Nos lecteurs savent bien que nous n’avons pas été tendres avec l’éleveur portugais lorsque l’affaire de ses toros aux armures manipulées avait agité le petit microcosme de l’afición française. Alors, au risque de me répéter, nous n’en sommes que plus à l’aise aujourd’hui pour défendre sa conception de l’élevage et ses toros. Il est vrai qu’aucun intérêt économique, professionnel ou commercial ne nous oppose, nous, à Monsieur Folque de Mendoça.

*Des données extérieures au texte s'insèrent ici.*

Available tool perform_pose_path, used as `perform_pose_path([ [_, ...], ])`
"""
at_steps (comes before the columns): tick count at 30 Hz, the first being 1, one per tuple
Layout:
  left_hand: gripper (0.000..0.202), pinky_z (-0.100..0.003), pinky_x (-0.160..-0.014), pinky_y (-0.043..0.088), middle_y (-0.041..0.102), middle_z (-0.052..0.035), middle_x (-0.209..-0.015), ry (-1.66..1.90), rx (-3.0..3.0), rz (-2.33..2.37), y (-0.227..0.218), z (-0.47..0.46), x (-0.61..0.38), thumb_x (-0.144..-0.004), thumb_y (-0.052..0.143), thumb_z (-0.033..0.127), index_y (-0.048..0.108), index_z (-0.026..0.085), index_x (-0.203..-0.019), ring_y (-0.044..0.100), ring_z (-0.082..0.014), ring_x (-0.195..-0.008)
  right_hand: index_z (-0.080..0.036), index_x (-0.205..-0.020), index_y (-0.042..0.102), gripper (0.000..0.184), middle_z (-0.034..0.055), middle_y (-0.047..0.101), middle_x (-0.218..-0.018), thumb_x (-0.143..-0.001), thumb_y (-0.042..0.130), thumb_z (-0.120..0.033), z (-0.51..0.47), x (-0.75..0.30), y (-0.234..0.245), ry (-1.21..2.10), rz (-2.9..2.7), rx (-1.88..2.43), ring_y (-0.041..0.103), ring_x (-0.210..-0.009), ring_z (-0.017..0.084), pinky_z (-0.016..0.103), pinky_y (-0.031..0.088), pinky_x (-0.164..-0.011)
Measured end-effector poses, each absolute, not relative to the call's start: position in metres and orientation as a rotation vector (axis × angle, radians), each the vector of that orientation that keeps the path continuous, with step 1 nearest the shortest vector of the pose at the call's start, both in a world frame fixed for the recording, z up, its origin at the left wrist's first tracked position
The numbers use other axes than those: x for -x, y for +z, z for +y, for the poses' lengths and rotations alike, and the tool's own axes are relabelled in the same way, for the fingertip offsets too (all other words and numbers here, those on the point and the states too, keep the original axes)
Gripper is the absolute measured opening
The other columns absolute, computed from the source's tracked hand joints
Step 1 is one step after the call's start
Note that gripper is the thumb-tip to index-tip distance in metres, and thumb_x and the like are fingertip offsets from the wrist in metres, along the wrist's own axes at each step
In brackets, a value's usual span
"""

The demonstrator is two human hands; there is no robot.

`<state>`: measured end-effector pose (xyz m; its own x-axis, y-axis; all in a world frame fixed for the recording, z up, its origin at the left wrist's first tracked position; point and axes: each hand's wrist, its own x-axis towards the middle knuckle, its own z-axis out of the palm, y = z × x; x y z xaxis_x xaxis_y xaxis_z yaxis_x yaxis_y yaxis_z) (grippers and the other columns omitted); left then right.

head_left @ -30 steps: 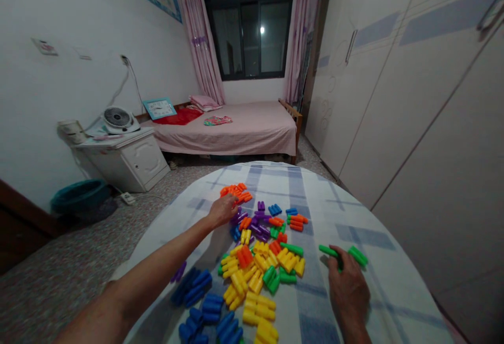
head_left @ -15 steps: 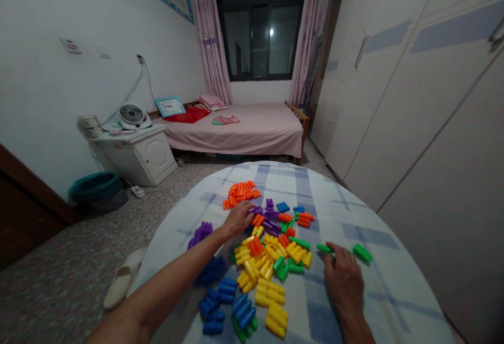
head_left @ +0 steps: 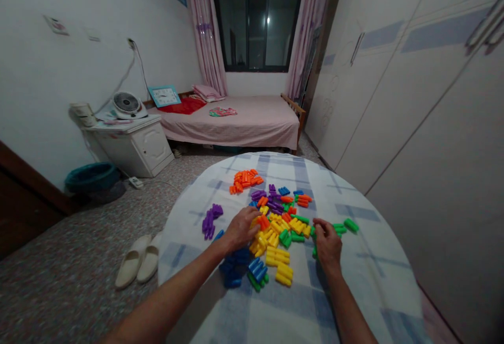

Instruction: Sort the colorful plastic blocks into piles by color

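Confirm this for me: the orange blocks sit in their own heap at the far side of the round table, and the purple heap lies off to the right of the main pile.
Wrong on one point. In the head view the purple heap lies to the left of the main pile, beyond the left hand. The orange blocks do sit in their own heap at the far side of the table.

Both hands, left hand (head_left: pixel 241 227) and right hand (head_left: pixel 327 242), on heaped colourful blocks (head_left: pixel 277 225), checked tablecloth (head_left: pixel 354 275).
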<state>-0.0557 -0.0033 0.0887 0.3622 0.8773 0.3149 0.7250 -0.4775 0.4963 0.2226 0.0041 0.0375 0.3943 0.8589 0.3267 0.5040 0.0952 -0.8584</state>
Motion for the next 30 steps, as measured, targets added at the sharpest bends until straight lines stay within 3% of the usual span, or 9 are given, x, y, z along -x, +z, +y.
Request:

Comme l’avait écrit un jour André-Marc Dubos, les ayatollahs ne sont pas toujours ceux à qui l’on pense, ou ceux que certains veulent bien désigner ainsi, par facilité, convenance ou intérêt. Prenez par exemple le cas de notre site. J’ignore si nous avons été, en d’autres lieux, classés, rangés, étiquetés dans une quelconque des catégories suivantes : ayatollahs, talibans, martyrs d’Al-Aqsa, ou frange de Dieu sait quoi. Peu importe.
Mais puisque nous goûtons ici la sauvagerie et la puissance (oui, la puissance, la force quoi) des toros du señor João Folque de Mendoça, classons-nous arbitrairement quelques instants dans une des catégories susvisées. Je laisse à votre convenance le choix de celle dans laquelle vous allez nous enfermer le temps de cet article.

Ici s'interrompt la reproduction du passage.